Secondo la pagina omofoba, anche il ricorso ad insulti offensivi sarebbe «libertà di espressione»


L'integralismo cattolico appare come la massima rappresentazione della finestra di Overton. Hanno iniziato la loro crociata sdoganando l'idea che la violenza sia da ritenersi una lecita "libertà di espressione" ed ora, come se fossimo dinnanzi ad una sfera che rotola su un piano inclinato e diventa sempre più veloce, si stanno lanciando in attacchi sempre più violento e sanguinario del precedente.
Il motivo è presto detto. se Brandi avesse esordito dicendo che lui reputa i gay dei malati mentali o se Adinolfi avesse portato in piazza Di Tolve per dire che l'omosessualità deve essere curata, nessuno li avrebbe preso in considerazione. Ma loro anno agito con colpa: nei mesi hanno aggiunto una discriminazione dopo l'altra, lasciando che la società si abituasse gradualmente a quelle ideologie prima di alzare il tiro e lanciarsi in affermazioni sempre più gravi e lesive del bene comune.
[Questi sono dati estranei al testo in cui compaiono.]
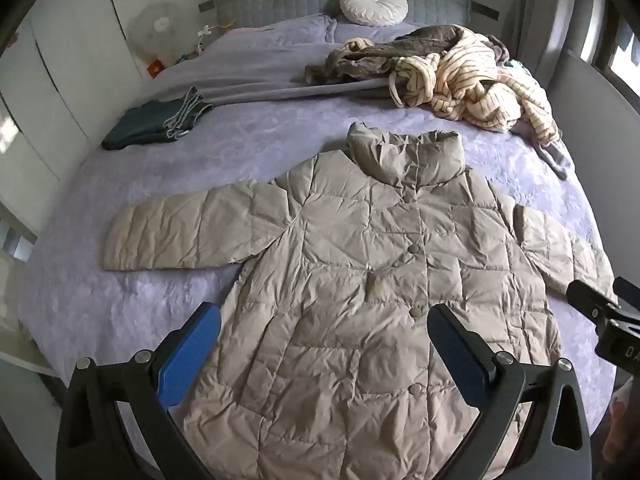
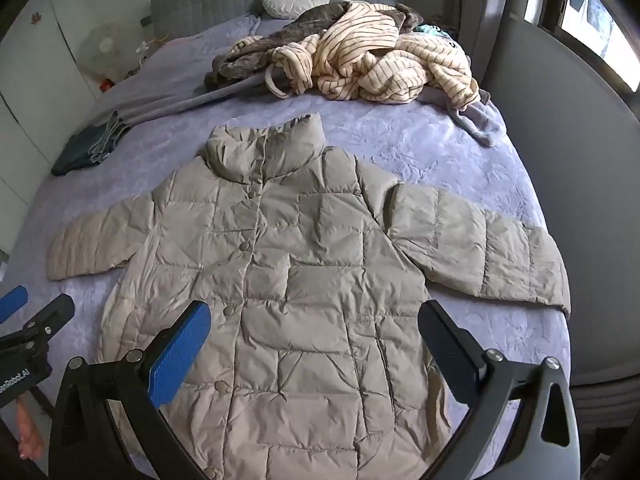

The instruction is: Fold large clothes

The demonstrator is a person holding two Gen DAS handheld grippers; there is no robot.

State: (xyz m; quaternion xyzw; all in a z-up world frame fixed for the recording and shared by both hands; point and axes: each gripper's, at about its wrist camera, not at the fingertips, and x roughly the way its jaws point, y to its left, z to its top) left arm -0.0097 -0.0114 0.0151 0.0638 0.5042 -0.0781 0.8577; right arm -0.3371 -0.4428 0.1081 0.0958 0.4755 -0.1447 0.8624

Un esempio ci giunge in quel gruppo integralista denominato "Nelle note" che da tempo si propone di promuovere odio e discriminazione attraverso semplificazioni e falsificazioni che vengono rigorosamente propinate attraverso rappresentazioni grafiche che possano colpire anche le persone con un bassissimo grado di istruzione e una quasi totale assenza di capacità critica.
Tra queste c'è un'immagine in cui si scomoda la «libertà di espressione» nel lamentare che su Facebook non sia possibile scrivere «parole che iniziano con fr... fin... e cul...». E dato che sul social network è perfettamente lecito scrivere parole come "francese", "finanza" e "cultura", pare più che legittimo immaginare il riferimento sia a tre insulti volgari rivolti ai gay. E questo anche quello che intuiscono i loro seguaci nel commentare con frasi come: «Io uso ricchione».
Ed è così che se l'integralismo ha sdoganato l'odio omofobico come se si trattasse dii una lecita «libertà di espressione», ora ci troviamo dinnanzi a persone che vorrebbero sostenere che l'insulto e le parolacce siano un diritto (naturalmente precisando che quel diritto deve spettare solo a loro, mentre chiunque altro non deve assolutamente riservare loro il medesimo trattamento).